Since my first column on color coding1 appeared, we have received a number of e-mails asking us to highlight the issue of color blindness. One of those correspondences was published in the October 2010 issue2. Here I offer guidelines to make graphics accessible to those with color vision deficiencies.

Color blindness affects a substantial portion of the human population. Protanopia and deuteranopia, the two most common forms of inherited color blindness, are red-green color vision defects caused by the absence of red or green retinal photoreceptors, respectively. In individuals of Northern European ancestry, as many as 8 percent of men and 0.5 percent of women experience the common form of red-green color blindness3. If a submitted manuscript happens to go to three male reviewers of Northern European descent, the chance that at least one will be color blind is 22 percent.

Picking colors suitable for color-blind readers not only enhances accessibility but also is good graphic design practice. For example, the Ishihara color vision test intentionally relies only on color hue to create contrast, as evident when the image is converted to grayscale (Fig. 1a). In general, colors will be easier to distinguish when they vary in lightness and saturation as well as hue (Fig. 1b). The palette of eight colors shown in Figure 2 has good overall variability and can be differentiated by individuals with red-green color blindness.

Figure 1: Ishihara color-vision test plate.
figure 1

(a) Viewers with normal color vision should see the numeral '6′. (b) Changing lightness of background improves contrast.

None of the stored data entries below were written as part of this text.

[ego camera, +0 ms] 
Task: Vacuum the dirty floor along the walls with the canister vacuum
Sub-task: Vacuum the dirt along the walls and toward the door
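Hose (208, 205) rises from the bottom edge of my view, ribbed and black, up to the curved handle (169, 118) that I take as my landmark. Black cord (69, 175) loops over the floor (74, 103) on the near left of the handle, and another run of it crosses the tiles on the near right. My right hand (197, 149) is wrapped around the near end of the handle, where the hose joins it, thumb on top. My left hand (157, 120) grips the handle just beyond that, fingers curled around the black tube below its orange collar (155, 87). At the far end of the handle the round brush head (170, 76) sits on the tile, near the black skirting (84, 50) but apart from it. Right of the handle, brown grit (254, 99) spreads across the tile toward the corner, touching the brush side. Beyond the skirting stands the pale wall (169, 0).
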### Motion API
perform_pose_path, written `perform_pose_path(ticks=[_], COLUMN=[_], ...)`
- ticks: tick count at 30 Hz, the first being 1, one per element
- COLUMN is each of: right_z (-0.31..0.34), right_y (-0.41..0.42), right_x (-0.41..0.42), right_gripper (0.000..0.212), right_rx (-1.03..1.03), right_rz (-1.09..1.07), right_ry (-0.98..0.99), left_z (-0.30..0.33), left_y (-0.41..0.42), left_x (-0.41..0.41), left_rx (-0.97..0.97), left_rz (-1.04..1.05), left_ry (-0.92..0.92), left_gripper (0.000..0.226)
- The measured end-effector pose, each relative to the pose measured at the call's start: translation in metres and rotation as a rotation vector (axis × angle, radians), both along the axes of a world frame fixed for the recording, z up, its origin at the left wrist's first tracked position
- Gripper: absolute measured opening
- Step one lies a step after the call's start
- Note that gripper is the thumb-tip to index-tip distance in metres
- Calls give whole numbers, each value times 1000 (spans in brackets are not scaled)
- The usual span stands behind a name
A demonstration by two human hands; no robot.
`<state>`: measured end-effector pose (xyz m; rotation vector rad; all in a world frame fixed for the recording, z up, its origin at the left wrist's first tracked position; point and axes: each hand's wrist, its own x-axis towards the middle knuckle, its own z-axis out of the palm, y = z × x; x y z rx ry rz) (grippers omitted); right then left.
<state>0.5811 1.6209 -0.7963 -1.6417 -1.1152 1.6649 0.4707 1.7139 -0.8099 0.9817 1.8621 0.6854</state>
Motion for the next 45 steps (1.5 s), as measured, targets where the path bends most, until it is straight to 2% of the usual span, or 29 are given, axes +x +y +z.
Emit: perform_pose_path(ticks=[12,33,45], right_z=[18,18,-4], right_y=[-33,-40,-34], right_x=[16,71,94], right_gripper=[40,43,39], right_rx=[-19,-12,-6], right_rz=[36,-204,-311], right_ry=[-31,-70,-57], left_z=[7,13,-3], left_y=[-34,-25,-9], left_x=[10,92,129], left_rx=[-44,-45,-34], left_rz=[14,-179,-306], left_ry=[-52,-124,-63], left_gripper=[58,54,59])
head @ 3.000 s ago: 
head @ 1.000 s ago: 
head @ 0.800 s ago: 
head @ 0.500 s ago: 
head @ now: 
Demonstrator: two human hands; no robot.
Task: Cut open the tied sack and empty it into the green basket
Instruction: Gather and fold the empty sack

Figure 2: Colors optimized for color-blind individuals.
figure 2

P and D indicate simulated colors as seen by individuals with protanopia and deuteranopia, respectively.

It is useful to remember that pure red and pure green are not the only culprits in color confusion—rather, any color with components of red and green can cause trouble. Authors can rely on software to simulate how images might appear to individuals with red-green color blindness. In Adobe Illustrator and Photoshop, first convert the document to RGB color space for accurate simulation and create a soft proof (View > Proof Setup > Color Blindness). Simultaneously viewing the original and the soft proof (Window > Arrange > New Window in Photoshop) makes it convenient to adjust colors in order to make them universally accessible. Web-based tools such as Vischeck ( can also produce simulated images.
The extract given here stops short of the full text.